The task — Extract each line of the material that follows exactly and omit its pictures.

Dataset extract —
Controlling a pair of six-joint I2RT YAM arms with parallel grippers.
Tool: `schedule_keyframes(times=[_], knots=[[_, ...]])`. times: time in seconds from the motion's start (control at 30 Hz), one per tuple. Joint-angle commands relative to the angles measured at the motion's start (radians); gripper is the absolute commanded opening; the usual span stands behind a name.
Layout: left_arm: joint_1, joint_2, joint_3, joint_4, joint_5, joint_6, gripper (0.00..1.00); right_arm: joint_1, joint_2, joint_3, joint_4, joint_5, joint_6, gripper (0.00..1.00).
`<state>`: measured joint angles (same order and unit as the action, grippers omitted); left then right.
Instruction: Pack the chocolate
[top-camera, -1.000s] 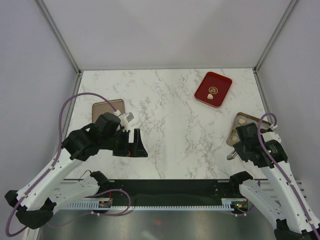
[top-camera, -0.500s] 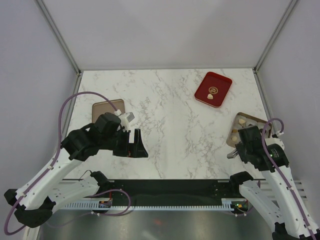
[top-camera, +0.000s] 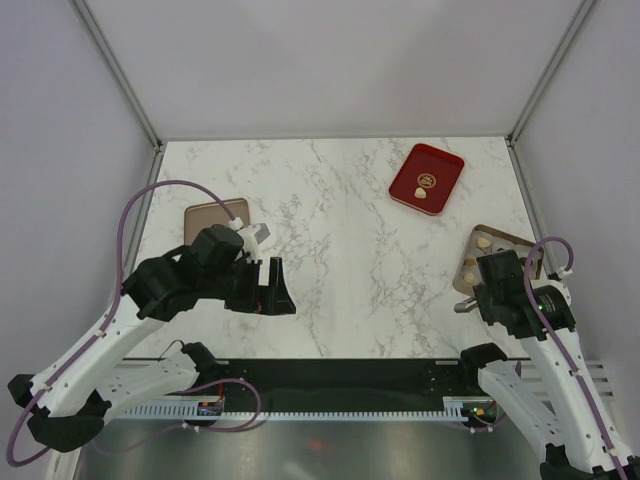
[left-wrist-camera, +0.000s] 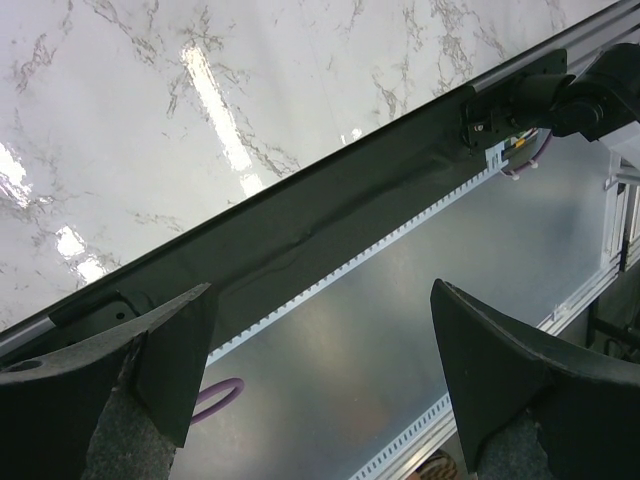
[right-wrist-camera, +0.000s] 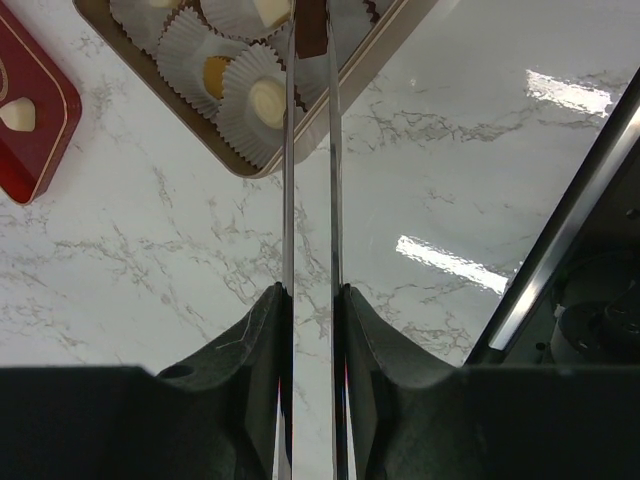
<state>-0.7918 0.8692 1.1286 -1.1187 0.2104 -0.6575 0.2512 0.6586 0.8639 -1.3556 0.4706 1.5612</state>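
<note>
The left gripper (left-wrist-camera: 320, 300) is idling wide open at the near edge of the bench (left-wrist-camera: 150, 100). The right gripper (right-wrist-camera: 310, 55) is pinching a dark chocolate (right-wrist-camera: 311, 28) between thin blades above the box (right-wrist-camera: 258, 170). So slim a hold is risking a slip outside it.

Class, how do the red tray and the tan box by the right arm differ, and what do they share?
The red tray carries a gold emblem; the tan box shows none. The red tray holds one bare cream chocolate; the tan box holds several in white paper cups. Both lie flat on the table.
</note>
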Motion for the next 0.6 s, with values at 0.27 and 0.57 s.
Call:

Written solution —
Controlling a pair of six-joint I2RT YAM arms with parallel grippers.
Tool: `schedule_keyframes(times=[_], knots=[[_, ...]])`. times: time in seconds from the motion's start (control at 30 Hz), one per tuple. Joint-angle commands relative to the angles measured at the motion's start (radians); gripper is the absolute commanded opening; the usual span stands behind a name.
Layout: left_arm: joint_1, joint_2, joint_3, joint_4, joint_5, joint_6, gripper (0.00..1.00); right_arm: joint_1, joint_2, joint_3, joint_4, joint_5, joint_6, gripper (0.00..1.00).
`<state>`: measured joint angles (same order and unit as the action, grippers omitted); left then right.
Instruction: Pack the chocolate
[top-camera, -1.000s] 
[top-camera, -0.500s] 
[top-camera, +0.000s] 
[left-wrist-camera, +0.000s] 
[right-wrist-camera, +0.000s] 
<state>-0.7918 0.8692 1.1286 -1.1187 0.2104 -0.6575 0.2512 0.6586 0.8639 -1.3556 0.4706 1.5612</state>
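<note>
The left gripper (left-wrist-camera: 320, 300) is idling wide open at the near edge of the bench (left-wrist-camera: 150, 100). The right gripper (right-wrist-camera: 310, 55) is pinching a dark chocolate (right-wrist-camera: 311, 28) between thin blades above the box (right-wrist-camera: 258, 170). So slim a hold is risking a slip outside it.

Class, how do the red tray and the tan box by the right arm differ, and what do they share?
The red tray carries a gold emblem; the tan box shows none. The red tray holds one bare cream chocolate; the tan box holds several in white paper cups. Both lie flat on the table.
</note>
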Motion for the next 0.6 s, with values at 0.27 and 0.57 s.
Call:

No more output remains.